The [goal] is the result of meeting that need. It should be rooted in empathy. Look beyond the obvious – what will this solution allow the user to accomplish? For example, think about the user's hopes, fears, and motivations.

Conversely, here are some properties of bad problem statements:

  • Doesn't define a user group
  • Defines a user group that's too broad or narrow
  • Doesn't provide a well-defined goal or core problem
  • Already jumps to a proposed solution
  • Feels unrealistic if you pitch it to potential employers

Frequently Asked Questions

Q: Can we see examples of user research write-ups?

A: Look at the relevant lecture slides. But be aware that not all examples contain all of the components that we're looking for in this assignment.

Q: Is there an exact format or template that we should follow in the write-up?

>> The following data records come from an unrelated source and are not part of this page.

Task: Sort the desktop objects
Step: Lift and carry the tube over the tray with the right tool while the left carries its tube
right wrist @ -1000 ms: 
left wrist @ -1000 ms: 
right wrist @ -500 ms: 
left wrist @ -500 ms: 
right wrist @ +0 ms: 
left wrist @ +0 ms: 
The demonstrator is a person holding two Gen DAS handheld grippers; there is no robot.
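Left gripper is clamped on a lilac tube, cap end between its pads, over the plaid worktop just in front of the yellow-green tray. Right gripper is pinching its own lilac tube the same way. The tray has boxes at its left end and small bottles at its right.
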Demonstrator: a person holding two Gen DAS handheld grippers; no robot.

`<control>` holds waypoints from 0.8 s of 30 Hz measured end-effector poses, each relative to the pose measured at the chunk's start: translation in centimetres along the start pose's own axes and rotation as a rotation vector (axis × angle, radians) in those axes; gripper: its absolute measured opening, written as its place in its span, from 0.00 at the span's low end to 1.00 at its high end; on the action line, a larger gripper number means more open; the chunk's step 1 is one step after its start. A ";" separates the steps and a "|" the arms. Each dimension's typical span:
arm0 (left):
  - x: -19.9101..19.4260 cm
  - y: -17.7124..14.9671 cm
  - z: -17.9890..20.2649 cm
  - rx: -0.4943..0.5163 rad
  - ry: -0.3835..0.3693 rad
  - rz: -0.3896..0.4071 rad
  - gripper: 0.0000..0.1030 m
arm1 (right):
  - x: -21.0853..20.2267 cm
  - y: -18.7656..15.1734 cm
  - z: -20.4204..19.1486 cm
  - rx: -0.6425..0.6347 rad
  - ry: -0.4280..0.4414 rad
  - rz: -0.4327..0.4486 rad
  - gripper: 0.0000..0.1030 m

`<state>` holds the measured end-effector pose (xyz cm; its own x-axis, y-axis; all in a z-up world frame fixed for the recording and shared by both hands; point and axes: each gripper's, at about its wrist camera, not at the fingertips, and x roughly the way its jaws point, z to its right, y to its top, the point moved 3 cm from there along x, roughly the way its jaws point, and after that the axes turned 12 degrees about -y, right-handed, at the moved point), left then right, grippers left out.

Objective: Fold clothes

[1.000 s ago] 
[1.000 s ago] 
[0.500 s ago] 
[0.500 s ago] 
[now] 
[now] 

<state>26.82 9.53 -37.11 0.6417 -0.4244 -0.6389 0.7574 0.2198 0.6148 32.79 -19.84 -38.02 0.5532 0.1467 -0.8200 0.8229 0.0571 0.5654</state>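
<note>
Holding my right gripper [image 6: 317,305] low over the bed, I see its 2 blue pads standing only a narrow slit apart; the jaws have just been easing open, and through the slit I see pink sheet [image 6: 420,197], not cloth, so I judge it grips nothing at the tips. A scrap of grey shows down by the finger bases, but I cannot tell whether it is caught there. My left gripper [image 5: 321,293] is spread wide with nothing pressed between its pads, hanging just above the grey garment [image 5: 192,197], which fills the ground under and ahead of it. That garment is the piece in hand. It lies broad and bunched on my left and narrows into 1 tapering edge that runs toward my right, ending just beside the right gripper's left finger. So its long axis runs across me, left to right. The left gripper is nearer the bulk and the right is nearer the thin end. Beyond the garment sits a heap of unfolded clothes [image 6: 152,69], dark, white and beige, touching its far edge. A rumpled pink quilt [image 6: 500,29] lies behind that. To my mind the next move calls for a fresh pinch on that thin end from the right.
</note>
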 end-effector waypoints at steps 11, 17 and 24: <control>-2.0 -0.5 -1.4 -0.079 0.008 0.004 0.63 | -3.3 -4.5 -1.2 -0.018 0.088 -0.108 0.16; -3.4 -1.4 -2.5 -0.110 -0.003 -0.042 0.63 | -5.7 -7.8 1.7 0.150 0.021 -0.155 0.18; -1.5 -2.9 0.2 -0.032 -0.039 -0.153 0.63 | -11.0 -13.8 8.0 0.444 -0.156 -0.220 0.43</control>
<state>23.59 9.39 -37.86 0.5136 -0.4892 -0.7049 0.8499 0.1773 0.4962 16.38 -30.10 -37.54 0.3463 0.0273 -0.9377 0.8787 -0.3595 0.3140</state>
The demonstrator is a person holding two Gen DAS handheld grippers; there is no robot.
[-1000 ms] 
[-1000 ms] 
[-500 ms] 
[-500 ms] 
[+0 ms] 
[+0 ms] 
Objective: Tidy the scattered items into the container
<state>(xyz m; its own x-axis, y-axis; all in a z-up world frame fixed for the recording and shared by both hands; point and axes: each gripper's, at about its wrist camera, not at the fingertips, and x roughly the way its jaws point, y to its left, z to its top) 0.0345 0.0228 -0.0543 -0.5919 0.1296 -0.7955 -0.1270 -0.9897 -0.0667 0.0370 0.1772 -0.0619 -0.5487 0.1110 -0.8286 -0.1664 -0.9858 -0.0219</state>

A: We provided suggestions in lecture, but as you can see from some example case studies, everyone uses a slightly different format. Just think about what tells a good story to potential employers, and keep APS in mind.

Q: How come some of the examples we saw in lecture didn't have all the requirements for this assignment?

A: Because they weren't from this class. You can use lecture examples as inspiration, but make sure to meet the requirements of this assignment.

Q: For user research, How many participants are enough? or How much data is enough? (for data science).

A: See lecture slides for details.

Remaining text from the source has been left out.